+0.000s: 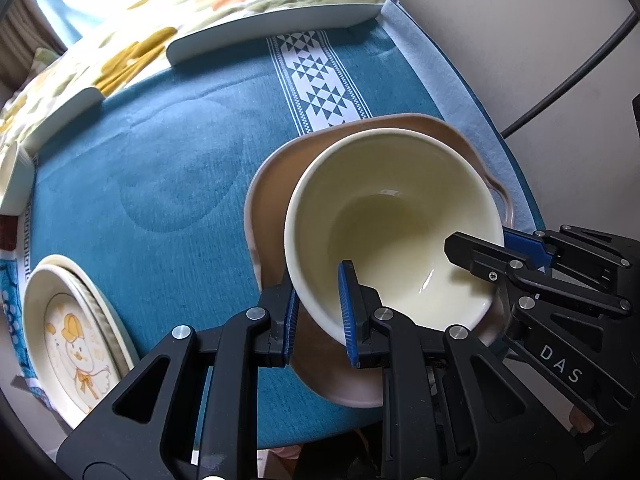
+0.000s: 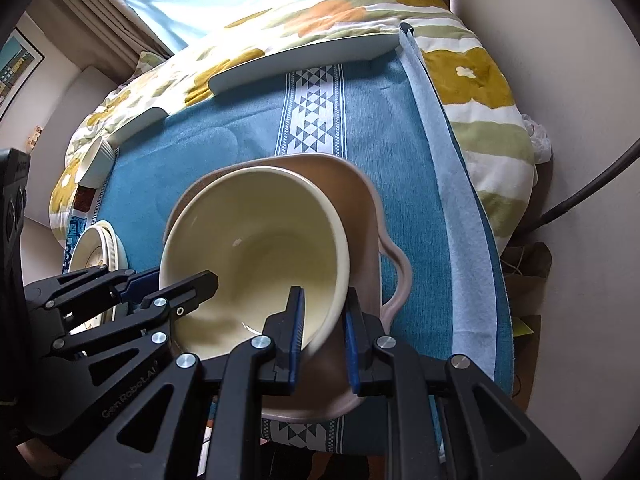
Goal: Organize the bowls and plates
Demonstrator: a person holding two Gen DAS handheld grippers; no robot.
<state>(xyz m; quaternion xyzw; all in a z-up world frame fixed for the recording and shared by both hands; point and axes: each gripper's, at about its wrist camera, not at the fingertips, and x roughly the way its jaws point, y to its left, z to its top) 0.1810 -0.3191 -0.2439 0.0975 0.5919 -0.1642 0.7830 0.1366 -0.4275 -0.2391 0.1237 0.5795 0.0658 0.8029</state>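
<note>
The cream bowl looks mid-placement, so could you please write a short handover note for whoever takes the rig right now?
Left gripper: shut on the cream bowl, near rim.
Right gripper: shut on the bowl's opposite rim.
Bowl sits tilted inside the pink handled dish on the blue cloth.
Duck plate stack stands at the cloth's left edge; small ribbed bowl beyond it.
Done: bowl brought over the dish.
Left: settle it, release; whether the other pieces need sorting is unclear.

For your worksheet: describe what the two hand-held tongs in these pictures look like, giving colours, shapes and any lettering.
Both the left tongs and the right tongs are black angular linkages with triangular cut-outs, silver rivets and ribbed blue pads. White lettering reads "DAS" on the right one and "Gen Robot.AI" on the left.
</note>
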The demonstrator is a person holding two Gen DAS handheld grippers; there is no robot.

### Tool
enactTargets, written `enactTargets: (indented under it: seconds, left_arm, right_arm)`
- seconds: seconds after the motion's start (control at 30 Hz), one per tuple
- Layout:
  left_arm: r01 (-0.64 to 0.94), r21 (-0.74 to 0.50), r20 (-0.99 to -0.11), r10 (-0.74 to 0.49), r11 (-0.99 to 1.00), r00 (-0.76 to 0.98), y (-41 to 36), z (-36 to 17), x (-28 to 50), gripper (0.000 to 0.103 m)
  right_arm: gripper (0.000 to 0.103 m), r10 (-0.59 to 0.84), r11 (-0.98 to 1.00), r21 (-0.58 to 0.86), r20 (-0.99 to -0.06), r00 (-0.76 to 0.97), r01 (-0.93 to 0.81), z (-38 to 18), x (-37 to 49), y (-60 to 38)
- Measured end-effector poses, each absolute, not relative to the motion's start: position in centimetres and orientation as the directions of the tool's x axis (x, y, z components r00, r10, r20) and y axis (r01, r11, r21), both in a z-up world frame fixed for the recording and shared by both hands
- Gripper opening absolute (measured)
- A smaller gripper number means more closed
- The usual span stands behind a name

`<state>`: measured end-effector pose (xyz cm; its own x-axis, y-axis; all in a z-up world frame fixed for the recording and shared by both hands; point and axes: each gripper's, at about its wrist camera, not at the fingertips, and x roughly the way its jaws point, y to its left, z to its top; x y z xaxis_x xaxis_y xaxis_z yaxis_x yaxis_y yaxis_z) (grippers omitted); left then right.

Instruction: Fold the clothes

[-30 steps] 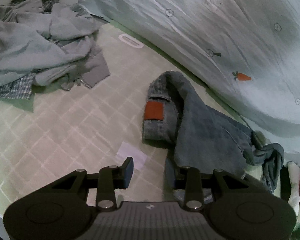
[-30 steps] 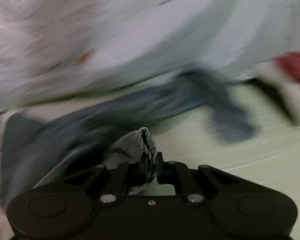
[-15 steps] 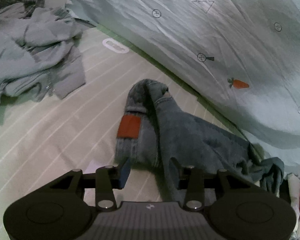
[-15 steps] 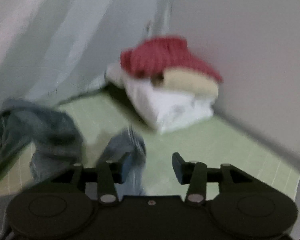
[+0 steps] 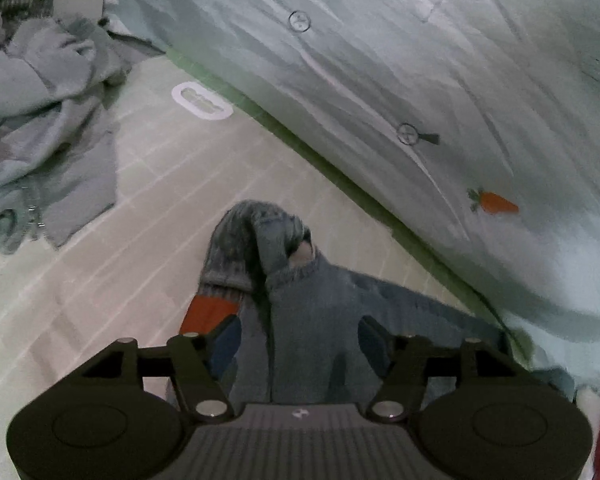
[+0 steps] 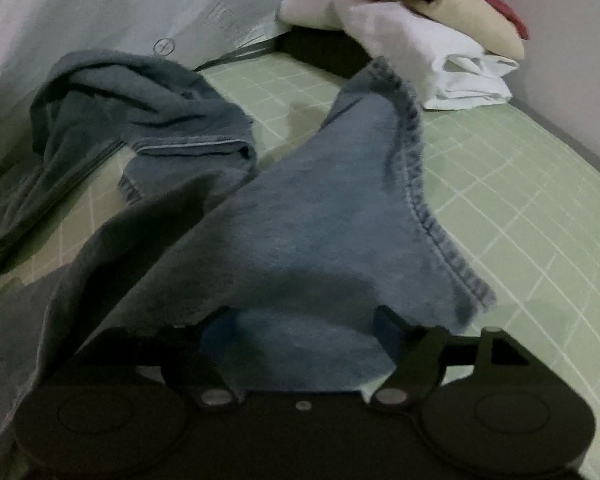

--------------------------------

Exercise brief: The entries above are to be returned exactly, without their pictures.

Solution:
+0.000s: 
+0.000s: 
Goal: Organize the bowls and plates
Demonstrator: a person holding two Gen DAS handheld grippers; no robot.
<state>(xyz m; quaternion xyzw; all in a z-up world frame fixed for the recording and shared by both hands; point and axes: each gripper's, at about its wrist camera, not at the fingertips, and x roughly the way its jaws point, y to its left, z to its top) 0.1810 -0.3191 -0.2439 0.0975 0.5919 -0.1642 0.7830 0.1366 -0.4275 -0.2391 0.1237 0.5795 0.0658 0.8029</state>
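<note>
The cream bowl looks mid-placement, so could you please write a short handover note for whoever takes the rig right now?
Left gripper: shut on the cream bowl, near rim.
Right gripper: shut on the bowl's opposite rim.
Bowl sits tilted inside the pink handled dish on the blue cloth.
Duck plate stack stands at the cloth's left edge; small ribbed bowl beyond it.
Done: bowl brought over the dish.
Left: settle it, release; whether the other pieces need sorting is unclear.

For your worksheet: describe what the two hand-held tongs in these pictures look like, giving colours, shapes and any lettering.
Both the left tongs and the right tongs are black angular linkages with triangular cut-outs, silver rivets and ribbed blue pads. White lettering reads "DAS" on the right one and "Gen Robot.AI" on the left.
</note>
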The demonstrator is a person holding two Gen DAS handheld grippers; there is no robot.

### Tool
enactTargets, written `enactTargets: (indented under it: seconds, left_arm, right_arm)`
- seconds: seconds after the motion's start (control at 30 Hz), one per tuple
- Layout:
  left_arm: r01 (-0.64 to 0.94), r21 (-0.74 to 0.50), r20 (-0.99 to -0.11), r10 (-0.74 to 0.49), r11 (-0.99 to 1.00), r00 (-0.76 to 0.98), y (-41 to 36), z (-36 to 17), x (-28 to 50), gripper (0.000 to 0.103 m)
  right_arm: gripper (0.000 to 0.103 m), r10 (-0.59 to 0.84), r11 (-0.98 to 1.00), r21 (-0.58 to 0.86), r20 (-0.99 to -0.06), r00 (-0.76 to 0.97), r01 (-0.93 to 0.81), z (-38 to 18), x (-37 to 49), y (-60 to 38)
- Measured end-effector poses, each absolute, not relative to the motion's start: position in centimetres and orientation as the directions of the tool's x axis (x, y, z components r00, r10, r20) and y axis (r01, r11, r21), both in a z-up world frame fixed for the recording and shared by both hands
- Gripper opening absolute (measured)
- A smaller gripper number means more closed
- The usual span stands behind a name

`<state>`: measured end-effector pose (xyz cm; its own x-axis, y-axis; all in a z-up world frame fixed for the recording and shared by both hands; point and axes: each gripper's, at about its wrist camera, not at the fingertips, and x roughly the way its jaws point, y to its left, z to its top; x y z xaxis_x xaxis_y xaxis_z yaxis_x yaxis_y yaxis_z) (grippers omitted); left then right.

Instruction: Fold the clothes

[-30 steps] 
[-30 steps] 
[-15 steps] 
[-15 steps] 
[+0 steps] 
[+0 steps] 

This is the complete answer.